Résumé
La métaphore est le transport d’un mot de sa signification propre à une autre signification. Par elle, on exprime une idée au moyen d’un terme qui normalement en désigne une autre.
Il s’agit parfois d’une façon de rendre le discours plus élégant. D'autres fois, cela répond à une nécessité, parce qu'on manque de mots pour décrire de façon assez claire ce dont on veut parler.
Les sciences sont riches en métaphores et, plus largement, de tropes. Cela vaut aussi pour le droit, alors qu'on s'attendrait au contraire pour cette langue de précision. Mais le droit n'existe pas à l'état naturel : c'est une technique développée par les sociétés humaines pour réduire les conflits. Et justement, comme la plupart des figures juridiques n’existent pas à l’état naturel, pour les rendre plus compréhensibles, il faut les rapprocher de ce qui constitue déjà notre expérience, notamment le corps et ses parties. C’est une façon d’insérer l’indicible dans un cadre familier et, par ce biais, de l’appréhender.

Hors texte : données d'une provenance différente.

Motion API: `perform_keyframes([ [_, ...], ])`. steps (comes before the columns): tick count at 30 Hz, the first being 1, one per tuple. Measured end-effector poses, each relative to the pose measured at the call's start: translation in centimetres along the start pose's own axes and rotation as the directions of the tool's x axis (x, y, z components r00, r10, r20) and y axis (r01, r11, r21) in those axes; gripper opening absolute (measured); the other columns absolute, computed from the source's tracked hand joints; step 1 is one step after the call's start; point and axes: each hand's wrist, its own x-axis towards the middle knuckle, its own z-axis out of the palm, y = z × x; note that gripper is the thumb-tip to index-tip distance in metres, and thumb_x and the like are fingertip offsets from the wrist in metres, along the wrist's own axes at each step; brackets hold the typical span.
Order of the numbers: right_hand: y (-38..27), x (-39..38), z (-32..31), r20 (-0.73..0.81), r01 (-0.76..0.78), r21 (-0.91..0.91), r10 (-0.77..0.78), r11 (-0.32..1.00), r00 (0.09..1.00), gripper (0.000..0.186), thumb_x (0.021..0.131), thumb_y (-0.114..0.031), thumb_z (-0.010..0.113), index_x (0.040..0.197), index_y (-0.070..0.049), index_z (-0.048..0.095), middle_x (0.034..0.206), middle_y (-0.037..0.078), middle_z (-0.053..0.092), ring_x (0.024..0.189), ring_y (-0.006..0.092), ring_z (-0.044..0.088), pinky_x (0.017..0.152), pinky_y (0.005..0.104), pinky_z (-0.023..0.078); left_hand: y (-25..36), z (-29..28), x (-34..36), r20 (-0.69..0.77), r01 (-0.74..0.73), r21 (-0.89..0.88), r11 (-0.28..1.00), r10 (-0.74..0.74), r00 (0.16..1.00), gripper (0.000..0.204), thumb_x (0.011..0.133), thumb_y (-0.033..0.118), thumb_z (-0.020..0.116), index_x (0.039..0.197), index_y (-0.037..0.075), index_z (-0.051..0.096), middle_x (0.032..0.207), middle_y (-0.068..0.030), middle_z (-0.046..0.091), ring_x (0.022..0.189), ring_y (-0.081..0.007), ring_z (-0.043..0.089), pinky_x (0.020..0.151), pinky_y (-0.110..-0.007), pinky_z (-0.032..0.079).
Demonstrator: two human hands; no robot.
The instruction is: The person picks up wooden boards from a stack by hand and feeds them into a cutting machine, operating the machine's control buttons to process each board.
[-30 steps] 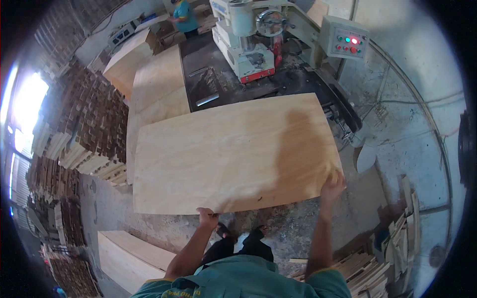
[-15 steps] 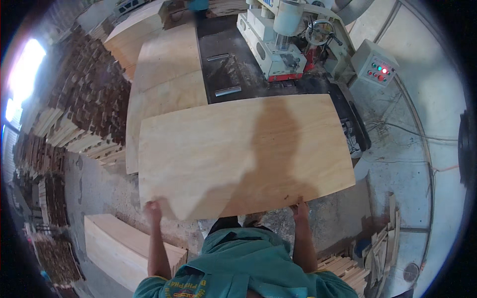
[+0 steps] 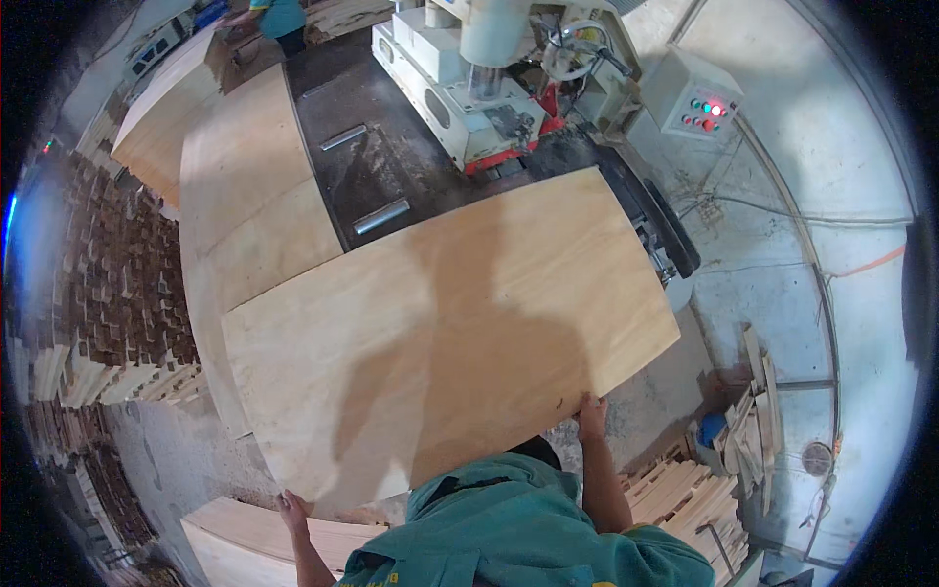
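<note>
A wide, pale plywood sheet [image 3: 391,342] spans the middle of the view, tilted with its left end nearer me. My left hand [image 3: 294,509] grips its near left corner. Closer to the right end, my right hand [image 3: 591,415] is closed on the near edge, thumb on top. The undersides of both grips are hidden by the sheet. Its far edge overlaps the black table [image 3: 323,88] of a woodworking machine. My shadow falls across the sheet's face.
The white machine head [image 3: 465,108] stands beyond the sheet. A control box [image 3: 693,93] with lit buttons is at right. Stacked panels [image 3: 245,196] and piled wood strips [image 3: 117,284] line the left. A curved wooden stack [image 3: 235,528] and scrap slats [image 3: 685,499] lie nearby. Another person [image 3: 284,18] stands far back.
The sheet has turned, its left end swinging toward me. My left hand has come nearer with that corner, while both hands keep hold. The surroundings have shifted left and tilted in view.
</note>
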Motion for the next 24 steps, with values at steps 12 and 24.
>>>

C'est pourquoi souvent on parle d’autre chose pour parler de droit, en recourant à des métaphores et à d'autres tropes, comme lorsque les juristes romains disent « L’esclave ayant été manumis ne perd pas sa tête, parce qu'il n'avait pas de tête ». Un propos apparemment bizarre, mais qui avait une signification précise dans la langue juridique.

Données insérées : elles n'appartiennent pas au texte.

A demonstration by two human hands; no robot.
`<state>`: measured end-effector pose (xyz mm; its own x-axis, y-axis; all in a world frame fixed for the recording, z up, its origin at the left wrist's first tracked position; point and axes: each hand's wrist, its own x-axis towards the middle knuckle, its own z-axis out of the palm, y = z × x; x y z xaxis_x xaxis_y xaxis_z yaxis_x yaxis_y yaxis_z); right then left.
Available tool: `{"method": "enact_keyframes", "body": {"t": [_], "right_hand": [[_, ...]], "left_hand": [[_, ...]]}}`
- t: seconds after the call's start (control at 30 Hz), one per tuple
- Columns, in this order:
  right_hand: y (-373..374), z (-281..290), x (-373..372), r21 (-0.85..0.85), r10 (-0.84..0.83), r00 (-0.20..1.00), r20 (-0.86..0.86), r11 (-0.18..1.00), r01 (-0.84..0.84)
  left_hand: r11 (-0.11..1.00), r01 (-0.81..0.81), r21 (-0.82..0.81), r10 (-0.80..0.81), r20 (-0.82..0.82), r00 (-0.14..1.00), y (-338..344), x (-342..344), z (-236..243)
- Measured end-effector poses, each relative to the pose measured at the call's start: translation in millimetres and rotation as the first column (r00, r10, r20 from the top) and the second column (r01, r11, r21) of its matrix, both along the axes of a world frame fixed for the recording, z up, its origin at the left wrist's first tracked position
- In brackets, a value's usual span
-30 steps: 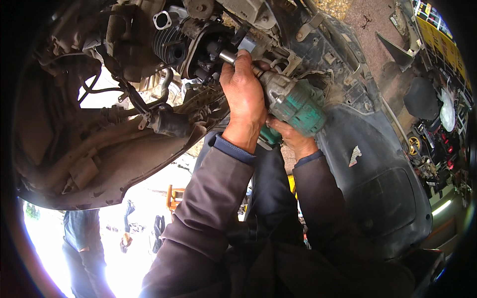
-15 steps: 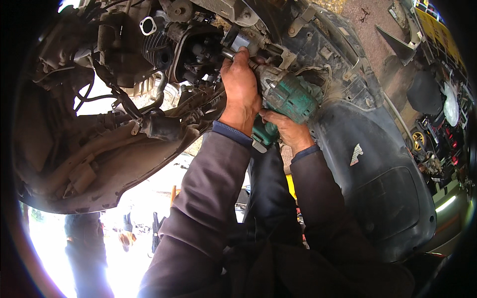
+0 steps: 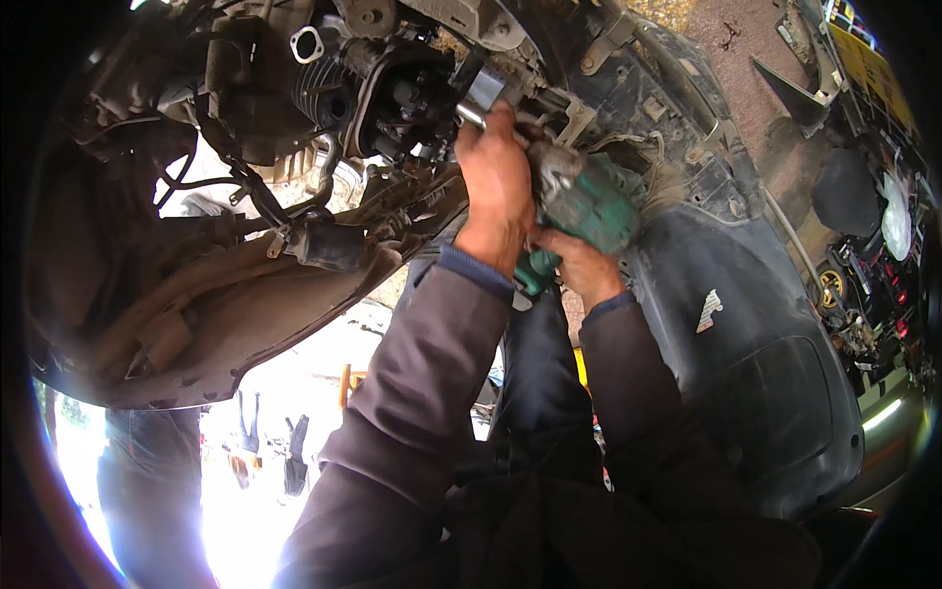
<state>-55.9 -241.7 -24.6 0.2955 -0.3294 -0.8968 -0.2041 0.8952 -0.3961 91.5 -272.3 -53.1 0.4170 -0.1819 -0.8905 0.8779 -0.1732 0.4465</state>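
Observation:
A green cordless impact wrench [image 3: 591, 204] is held in my right hand [image 3: 579, 263], whose fingers wrap round its grip. My left hand [image 3: 496, 187] closes round the steel socket extension [image 3: 473, 113] at the tool's front, the thumb lying along it. The socket end points up and left toward the opened engine head [image 3: 412, 98], a dark cavity with small parts inside. It seems to stop short of those parts. Left of the cavity are the cooling fins [image 3: 319, 93] of the cylinder and a pale oval gasket face [image 3: 307, 44].
A large black plastic panel [image 3: 746, 363] lies along my right. Brown body plastic [image 3: 265, 324] curves below the engine at left, with a black hose and cables [image 3: 201, 182] hanging near. Another person's legs [image 3: 152, 481] stand at lower left. Loose parts and tools [image 3: 863, 314] lie at far right.
The view has shifted a little. Both hands and the impact wrench have drawn slightly right and down, and the socket end has backed away from the engine head.

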Motion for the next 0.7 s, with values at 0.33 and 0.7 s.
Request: {"method": "enact_keyframes", "body": {"t": [0.33, 0.7], "right_hand": [[25, 34, 27, -0.431, 0.381, 0.925, 0.015, 0.837, -0.338], [41, 12, 25, -0.658, 0.503, 0.850, -0.156, 0.589, -0.469]], "left_hand": [[0.985, -0.147, -0.086, 0.136, -0.122, 0.983, 47, 29, 49], [0.998, -0.063, -0.021, 0.063, 0.000, 0.998, 44, 29, 46]]}}
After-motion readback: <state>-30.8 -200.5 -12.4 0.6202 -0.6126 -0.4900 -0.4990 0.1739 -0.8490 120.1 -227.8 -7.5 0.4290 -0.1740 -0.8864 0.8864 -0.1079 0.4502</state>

Quintilien, maître de l’art du discours, notait que nous avons tous recours à des métaphores, sans en être toujours conscients. C'est à ce même résultat que la linguistique cognitiviste est parvenue ces dernières décennies, notamment avec le livre fondateur de Lakoff et Johnson. Les métaphores – nous expliquent-ils – sont dans la vie quotidienne. Ce qui fait tout leur intérêt est que souvent, sous une métaphore, on devine un concept plus profond, voire une façon de concevoir le monde : par exemple, considérer le temps comme de l’argent ou un procès comme une bataille ou une loi comme pourvue de volonté. C'est en suivant cette voie, qui considère la métaphore corporelle comme un détecteur de modèles culturels, que le cours tentera de pénétrer la mentalité des juristes romains, de remonter à l'origine du droit, et au fond aussi de réfléchir à notre propre façon de penser la justice. Ce premier cours introduira le cadre méthodologique.